Work to be completed => Each record needs to be retyped exactly, though its pictures should not appear.

++++ Entries provided

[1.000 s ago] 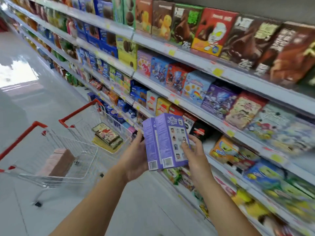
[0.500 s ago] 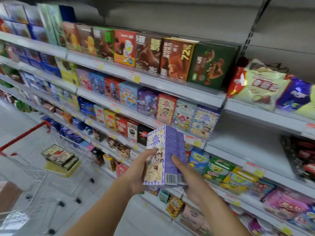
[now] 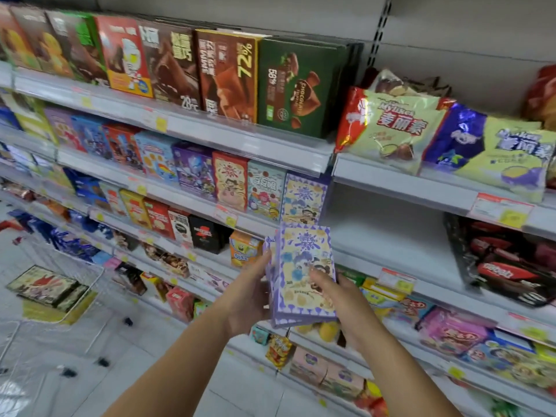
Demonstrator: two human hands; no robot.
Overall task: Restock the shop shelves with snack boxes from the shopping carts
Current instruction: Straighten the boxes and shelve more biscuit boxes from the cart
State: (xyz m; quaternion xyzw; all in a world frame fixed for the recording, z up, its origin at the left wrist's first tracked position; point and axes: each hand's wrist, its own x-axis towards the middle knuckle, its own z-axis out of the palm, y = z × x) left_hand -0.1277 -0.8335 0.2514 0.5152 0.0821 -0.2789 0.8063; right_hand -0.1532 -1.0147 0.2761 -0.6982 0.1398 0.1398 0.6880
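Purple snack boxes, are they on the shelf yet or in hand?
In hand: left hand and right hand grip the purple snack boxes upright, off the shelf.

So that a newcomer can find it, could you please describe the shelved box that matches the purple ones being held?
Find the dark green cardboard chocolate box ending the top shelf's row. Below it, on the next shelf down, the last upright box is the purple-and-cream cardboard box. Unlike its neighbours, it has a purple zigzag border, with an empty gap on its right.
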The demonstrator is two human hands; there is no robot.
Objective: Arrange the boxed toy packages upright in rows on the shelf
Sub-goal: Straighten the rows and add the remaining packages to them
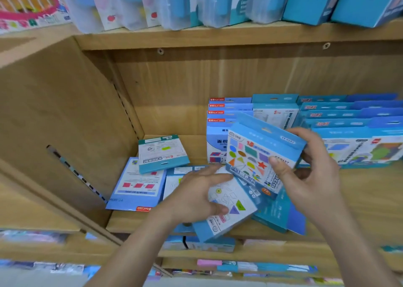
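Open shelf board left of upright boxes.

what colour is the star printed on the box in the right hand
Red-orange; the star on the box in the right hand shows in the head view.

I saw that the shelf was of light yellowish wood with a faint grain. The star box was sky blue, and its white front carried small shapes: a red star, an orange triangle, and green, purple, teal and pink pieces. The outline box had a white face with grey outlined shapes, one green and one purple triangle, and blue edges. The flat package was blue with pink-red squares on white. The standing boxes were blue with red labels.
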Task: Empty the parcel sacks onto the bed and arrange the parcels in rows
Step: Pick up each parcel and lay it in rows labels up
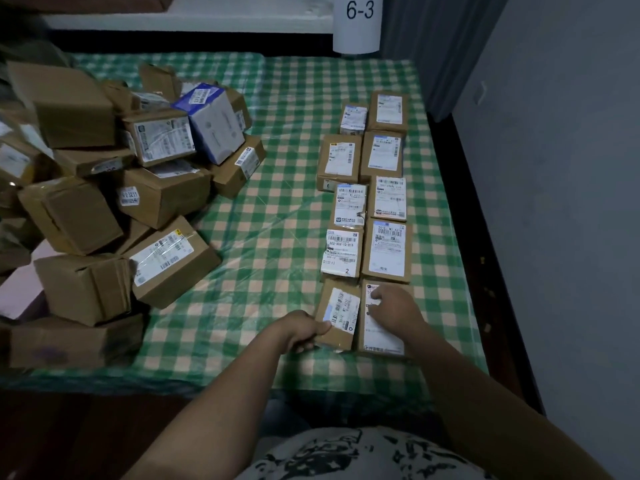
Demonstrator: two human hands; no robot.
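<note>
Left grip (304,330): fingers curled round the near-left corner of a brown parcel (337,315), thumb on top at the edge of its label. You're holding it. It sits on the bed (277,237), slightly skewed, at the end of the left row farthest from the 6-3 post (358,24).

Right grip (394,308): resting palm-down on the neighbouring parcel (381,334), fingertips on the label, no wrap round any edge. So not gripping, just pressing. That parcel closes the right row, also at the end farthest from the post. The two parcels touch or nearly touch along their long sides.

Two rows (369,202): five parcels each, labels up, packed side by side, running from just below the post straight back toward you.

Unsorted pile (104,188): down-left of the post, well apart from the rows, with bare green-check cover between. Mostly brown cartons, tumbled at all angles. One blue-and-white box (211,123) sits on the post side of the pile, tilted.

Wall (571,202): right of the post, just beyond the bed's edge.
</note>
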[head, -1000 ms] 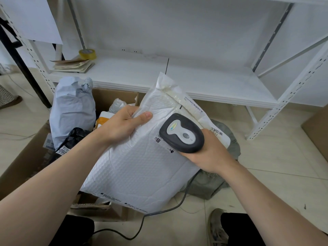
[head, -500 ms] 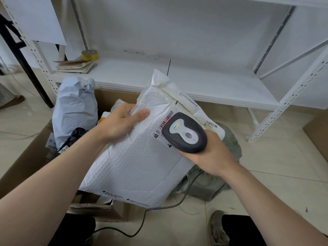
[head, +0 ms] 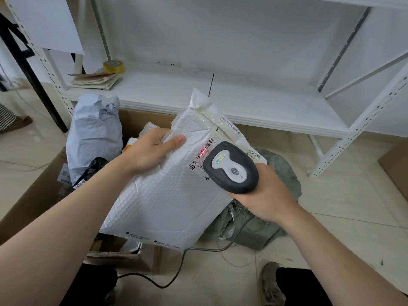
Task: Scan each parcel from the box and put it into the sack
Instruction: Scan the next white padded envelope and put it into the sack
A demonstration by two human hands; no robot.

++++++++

Answer to the problem =>
[1.000 s ago] 
[0.500 s ago] 
[now] 
Demonstrator: two human hands; no robot.
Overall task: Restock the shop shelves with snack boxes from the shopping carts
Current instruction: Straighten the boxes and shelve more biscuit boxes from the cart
State: (xyz m; quaternion xyzw; all in a world frame fixed for the recording, z up, its origin at the left wrist's first tracked position; point and axes: each hand's wrist, its own x-axis towards the middle knuckle, its own z-axis out of the palm, y = z × x) left_hand -0.1277 -0.8335 0.2514 0.5152 0.0821 -0.2789 0.8063; right_hand -0.1532 -1.0147 0.2761 -0.6982 0.1398 0.1398 0.6880
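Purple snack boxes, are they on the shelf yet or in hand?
In hand: left hand and right hand grip the purple snack boxes upright, off the shelf.

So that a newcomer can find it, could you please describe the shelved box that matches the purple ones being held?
Find the dark green cardboard chocolate box ending the top shelf's row. Below it, on the next shelf down, the last upright box is the purple-and-cream cardboard box. Unlike its neighbours, it has a purple zigzag border, with an empty gap on its right.
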The demonstrator is two human hands; there is no robot.
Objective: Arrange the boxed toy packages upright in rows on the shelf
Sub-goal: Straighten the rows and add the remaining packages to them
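Open shelf board left of upright boxes.

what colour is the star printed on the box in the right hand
Red-orange; the star on the box in the right hand shows in the head view.

I saw that the shelf was of light yellowish wood with a faint grain. The star box was sky blue, and its white front carried small shapes: a red star, an orange triangle, and green, purple, teal and pink pieces. The outline box had a white face with grey outlined shapes, one green and one purple triangle, and blue edges. The flat package was blue with pink-red squares on white. The standing boxes were blue with red labels.
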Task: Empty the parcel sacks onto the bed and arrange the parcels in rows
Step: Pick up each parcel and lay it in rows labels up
Demonstrator: two human hands; no robot.
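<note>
Left grip (304,330): fingers curled round the near-left corner of a brown parcel (337,315), thumb on top at the edge of its label. You're holding it. It sits on the bed (277,237), slightly skewed, at the end of the left row farthest from the 6-3 post (358,24).

Right grip (394,308): resting palm-down on the neighbouring parcel (381,334), fingertips on the label, no wrap round any edge. So not gripping, just pressing. That parcel closes the right row, also at the end farthest from the post. The two parcels touch or nearly touch along their long sides.

Two rows (369,202): five parcels each, labels up, packed side by side, running from just below the post straight back toward you.

Unsorted pile (104,188): down-left of the post, well apart from the rows, with bare green-check cover between. Mostly brown cartons, tumbled at all angles. One blue-and-white box (211,123) sits on the post side of the pile, tilted.

Wall (571,202): right of the post, just beyond the bed's edge.
</note>
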[head, -1000 ms] 
[head, -500 ms] 
[head, +0 ms] 
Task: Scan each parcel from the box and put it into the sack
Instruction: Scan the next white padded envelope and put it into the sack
A demonstration by two human hands; no robot.

That completes the answer, and no more is expected.